**PROVIDED MATERIAL**
^^^^^^^^^^^^^^^^

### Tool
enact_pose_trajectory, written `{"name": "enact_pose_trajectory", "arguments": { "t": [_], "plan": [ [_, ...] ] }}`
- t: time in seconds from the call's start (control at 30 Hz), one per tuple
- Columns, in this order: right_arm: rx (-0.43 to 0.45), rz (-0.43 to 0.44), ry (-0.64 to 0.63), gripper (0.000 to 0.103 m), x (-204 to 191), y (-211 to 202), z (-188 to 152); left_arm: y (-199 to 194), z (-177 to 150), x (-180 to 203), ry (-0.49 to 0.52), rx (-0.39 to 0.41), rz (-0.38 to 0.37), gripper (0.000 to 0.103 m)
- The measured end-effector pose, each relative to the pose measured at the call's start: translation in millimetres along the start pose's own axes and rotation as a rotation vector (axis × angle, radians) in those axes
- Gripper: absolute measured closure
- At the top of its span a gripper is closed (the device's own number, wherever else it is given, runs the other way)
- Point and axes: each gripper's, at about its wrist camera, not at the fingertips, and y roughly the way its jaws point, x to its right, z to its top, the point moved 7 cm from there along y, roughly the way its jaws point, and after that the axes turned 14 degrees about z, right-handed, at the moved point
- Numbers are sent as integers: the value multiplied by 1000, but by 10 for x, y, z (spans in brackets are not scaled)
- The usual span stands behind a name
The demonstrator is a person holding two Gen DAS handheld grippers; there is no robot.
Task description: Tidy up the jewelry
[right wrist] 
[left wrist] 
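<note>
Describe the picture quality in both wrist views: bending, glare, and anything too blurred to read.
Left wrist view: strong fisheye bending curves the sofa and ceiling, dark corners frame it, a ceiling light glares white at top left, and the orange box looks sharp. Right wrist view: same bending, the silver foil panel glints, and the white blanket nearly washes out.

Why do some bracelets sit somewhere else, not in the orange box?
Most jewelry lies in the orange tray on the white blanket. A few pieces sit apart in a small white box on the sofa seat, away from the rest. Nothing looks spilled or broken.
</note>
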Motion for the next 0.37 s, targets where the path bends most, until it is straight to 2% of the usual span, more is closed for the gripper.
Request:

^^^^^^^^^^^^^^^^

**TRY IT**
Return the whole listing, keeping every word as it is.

**RESPONSE**
### Tool
enact_pose_trajectory, written `{"name": "enact_pose_trajectory", "arguments": { "t": [_], "plan": [ [_, ...] ] }}`
- t: time in seconds from the call's start (control at 30 Hz), one per tuple
- Columns, in this order: right_arm: rx (-0.43 to 0.45), rz (-0.43 to 0.44), ry (-0.64 to 0.63), gripper (0.000 to 0.103 m), x (-204 to 191), y (-211 to 202), z (-188 to 152); left_arm: y (-199 to 194), z (-177 to 150), x (-180 to 203), ry (-0.49 to 0.52), rx (-0.39 to 0.41), rz (-0.38 to 0.37), gripper (0.000 to 0.103 m)
- The measured end-effector pose, each relative to the pose measured at the call's start: translation in millimetres along the start pose's own axes and rotation as a rotation vector (axis × angle, radians) in those axes
- Gripper: absolute measured closure
- At the top of its span a gripper is closed (the device's own number, wherever else it is given, runs the other way)
- Point and axes: each gripper's, at about its wrist camera, not at the fingertips, and y roughly the way its jaws point, x to its right, z to its top, the point moved 7 cm from there along y, roughly the way its jaws point, and after that the axes turned 14 degrees about z, right-handed, at the moved point
- Numbers are sent as integers: the value multiplied by 1000, but by 10 for x, y, z (spans in brackets are not scaled)
- The usual span stands behind a name
The demonstrator is a person holding two Gen DAS handheld grippers; there is no robot.
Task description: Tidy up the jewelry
[right wrist] 
[left wrist] 
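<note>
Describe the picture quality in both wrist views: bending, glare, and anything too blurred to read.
Left wrist view: strong fisheye bending curves the sofa and ceiling, dark corners frame it, a ceiling light glares white at top left, and the orange box looks sharp. Right wrist view: same bending, the silver foil panel glints, and the white blanket nearly washes out.

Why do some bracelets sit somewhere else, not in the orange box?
Most jewelry lies in the orange tray on the white blanket. A few pieces sit apart in a small white box on the sofa seat, away from the rest. Nothing looks spilled or broken.
</note>
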Motion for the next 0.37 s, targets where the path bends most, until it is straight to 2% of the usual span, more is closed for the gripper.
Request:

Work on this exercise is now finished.